Transposée dans l’entreprise, l’image a aussi du sens. Quand un collaborateur expérimenté s’en va, le risque est grand que son savoir-faire s’en aille avec lui. Parce qu’il en a acquis une grande partie par l’expérience, il n’est pas toujours conscient de l’étendue de ce qu’il sait, ce qui ne facilite pas la conservation de ce patrimoine immatériel. Et pourtant, la transmission dans l’entreprise de ces connaissances tacites est un enjeu stratégique. Plus personne n’en doute vraiment, mais personne n’a encore vraiment trouvé la bonne méthode pour y parvenir.
Trous d’expertise sur le terrain
Car il ne s’agit pas d’un simple sujet de formation. Si tel était le cas, on pourrait l’organiser. Il s’agirait alors de faire passer les experts au tableau devant autant d’équipes que nécessaire. Cela coûterait évidemment quelques précieuses heures de travail des uns comme des autres, mais ce ne serait pas insurmontable.
En l’espèce, cela ne fonctionnerait pas malheureusement, car l’expérience ne se transmet utilement qu’en situation. L’idéal, c’est d’apprendre en même temps qu’on fait. Non seulement on comprend immédiatement comment progresser dans ce qu’on est en train de faire, mais ensuite on retient bien mieux ce qu’on a appris.
Dans un monde parfait, il y aurait dans chaque équipe opérationnelle un collaborateur expérimenté qui pourrait, chaque fois que nécessaire, enseigner son tour de main et s’assurer qu’il est maîtrisé par tous.
Cela arrive encore. Mais c’est de plus en plus difficile à réussir. Les lames successives des programmes de réduction des coûts ont réduit la taille des équipes et créé souvent des trous d’expertise sur le terrain.
Solliciter de l’aide, poser des questions
Le numérique peut aider à pallier ces difficultés. Il offre potentiellement le don d’ubiquité aux experts pour leur permettre de diffuser leur savoir-faire chaque fois qu’un opérateur est confronté à une situation délicate ou inédite. C’est la vocation des outils numériques de knowledge management opérationnel. Quand ils sont bien faits, les salariés peuvent poser une question à un expert de leur entreprise en temps réel et obtenir une réponse très documentée aux problèmes qu’ils rencontrent.

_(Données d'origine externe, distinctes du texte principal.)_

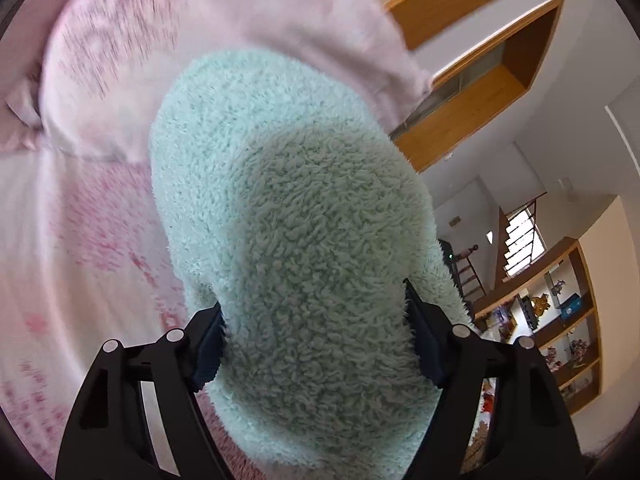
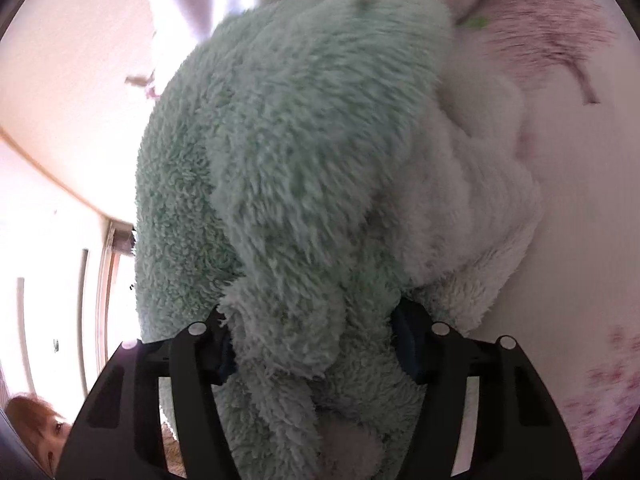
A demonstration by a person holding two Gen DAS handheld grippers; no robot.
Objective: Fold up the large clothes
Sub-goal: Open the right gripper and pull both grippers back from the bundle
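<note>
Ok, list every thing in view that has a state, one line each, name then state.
Left gripper: shut on the mint fleece garment, a thick bunch between its pads.
Right gripper: shut on the same garment, bunched.
Mint fleece garment: crumpled, not folded, white fleece part spilling onto the bed.
Pink floral bed sheet: spread under it.
Pillow: lying at the bed's far end.

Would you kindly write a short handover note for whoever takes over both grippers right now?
Left gripper: jaws shut on a thick bunch of the mint-green fluffy fleece garment.
Right gripper: jaws shut on another bunch of the same garment, whose white fleece part trails to one side.
The garment hangs over the pink floral bedsheet, near a pale pink pillow.
Done: both ends gripped. Left: lay it flat and fold; no neat fold shows yet.
</note>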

On tombe alors sur un autre type de défi : encourager les salariés à solliciter de l’aide et à poser leurs questions. Cela n’a l’air de rien mais c’est en fait un sacré challenge ! « Celui qui pose une question a peur de passer pour un sot, celui qui n’en pose pas est sûr de le rester. » La formule de Confucius est souvent partagée dans sa première partie, mais pas toujours dans la deuxième ! Il faut se sentir en confiance pour poser des questions, car cela peut être interprété comme un aveu de faiblesse, et ce particulièrement dans les organisations verticales et/ou très silotées.
Chaque fois qu’un salarié ose poser une question, il offre l’occasion à un autre de lui apporter une réponse, il rend explicite un savoir-faire tacite qu’on peut alors capitaliser et diffuser. Plus elles posent de questions, plus le savoir-faire circule, plus les équipes sont performantes.
Chers dirigeants, posez des questions et apprenez à vos salariés à en poser dès leur arrivée dans l’entreprise, vous initierez un cercle vertueux de performance.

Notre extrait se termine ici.